## Supplied material

* * * * * * *

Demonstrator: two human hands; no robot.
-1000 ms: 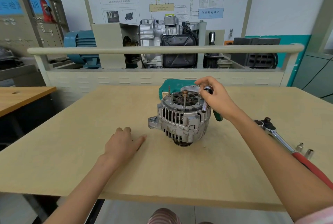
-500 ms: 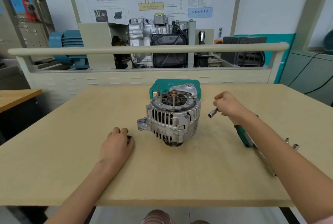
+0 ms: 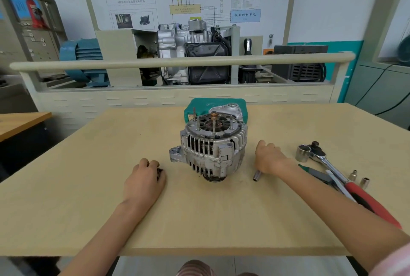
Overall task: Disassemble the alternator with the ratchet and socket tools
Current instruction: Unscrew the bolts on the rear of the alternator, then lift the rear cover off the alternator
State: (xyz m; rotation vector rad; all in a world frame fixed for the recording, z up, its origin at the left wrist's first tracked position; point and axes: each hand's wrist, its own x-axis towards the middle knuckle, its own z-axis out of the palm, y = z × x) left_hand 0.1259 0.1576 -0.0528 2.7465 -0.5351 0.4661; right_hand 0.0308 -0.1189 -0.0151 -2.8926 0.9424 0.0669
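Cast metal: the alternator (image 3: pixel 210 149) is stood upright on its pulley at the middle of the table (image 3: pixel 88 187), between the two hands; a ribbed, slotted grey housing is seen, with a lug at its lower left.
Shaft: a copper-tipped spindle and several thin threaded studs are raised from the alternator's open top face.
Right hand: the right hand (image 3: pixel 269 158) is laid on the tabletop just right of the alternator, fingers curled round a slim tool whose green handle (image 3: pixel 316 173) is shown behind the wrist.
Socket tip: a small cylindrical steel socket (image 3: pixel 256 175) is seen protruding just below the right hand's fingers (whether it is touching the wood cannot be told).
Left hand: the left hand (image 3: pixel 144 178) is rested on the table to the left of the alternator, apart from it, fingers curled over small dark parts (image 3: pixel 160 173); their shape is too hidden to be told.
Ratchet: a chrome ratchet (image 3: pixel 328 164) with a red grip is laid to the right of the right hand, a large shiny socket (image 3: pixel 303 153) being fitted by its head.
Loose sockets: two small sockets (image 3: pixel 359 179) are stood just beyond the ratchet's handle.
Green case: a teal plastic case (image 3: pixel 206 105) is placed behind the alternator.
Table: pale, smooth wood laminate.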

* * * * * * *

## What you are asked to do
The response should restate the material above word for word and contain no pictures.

## Written answer
Demonstrator: two human hands; no robot.
-1000 ms: 
-500 ms: 
+0 ms: 
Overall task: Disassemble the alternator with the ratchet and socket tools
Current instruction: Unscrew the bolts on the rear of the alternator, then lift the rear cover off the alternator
State: (xyz m; rotation vector rad; all in a world frame fixed for the recording, z up, its origin at the left wrist's first tracked position; point and axes: each hand's wrist, its own x-axis towards the middle knuckle, its own z-axis out of the palm, y = z × x) left_hand 0.1259 0.1576 -0.0528 2.7465 -0.5351 0.4661; right_hand 0.0308 -0.1189 -0.0151 -2.8926 0.9424 0.0669
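Cast metal: the alternator (image 3: pixel 210 149) is stood upright on its pulley at the middle of the table (image 3: pixel 88 187), between the two hands; a ribbed, slotted grey housing is seen, with a lug at its lower left.
Shaft: a copper-tipped spindle and several thin threaded studs are raised from the alternator's open top face.
Right hand: the right hand (image 3: pixel 269 158) is laid on the tabletop just right of the alternator, fingers curled round a slim tool whose green handle (image 3: pixel 316 173) is shown behind the wrist.
Socket tip: a small cylindrical steel socket (image 3: pixel 256 175) is seen protruding just below the right hand's fingers (whether it is touching the wood cannot be told).
Left hand: the left hand (image 3: pixel 144 178) is rested on the table to the left of the alternator, apart from it, fingers curled over small dark parts (image 3: pixel 160 173); their shape is too hidden to be told.
Ratchet: a chrome ratchet (image 3: pixel 328 164) with a red grip is laid to the right of the right hand, a large shiny socket (image 3: pixel 303 153) being fitted by its head.
Loose sockets: two small sockets (image 3: pixel 359 179) are stood just beyond the ratchet's handle.
Green case: a teal plastic case (image 3: pixel 206 105) is placed behind the alternator.
Table: pale, smooth wood laminate.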

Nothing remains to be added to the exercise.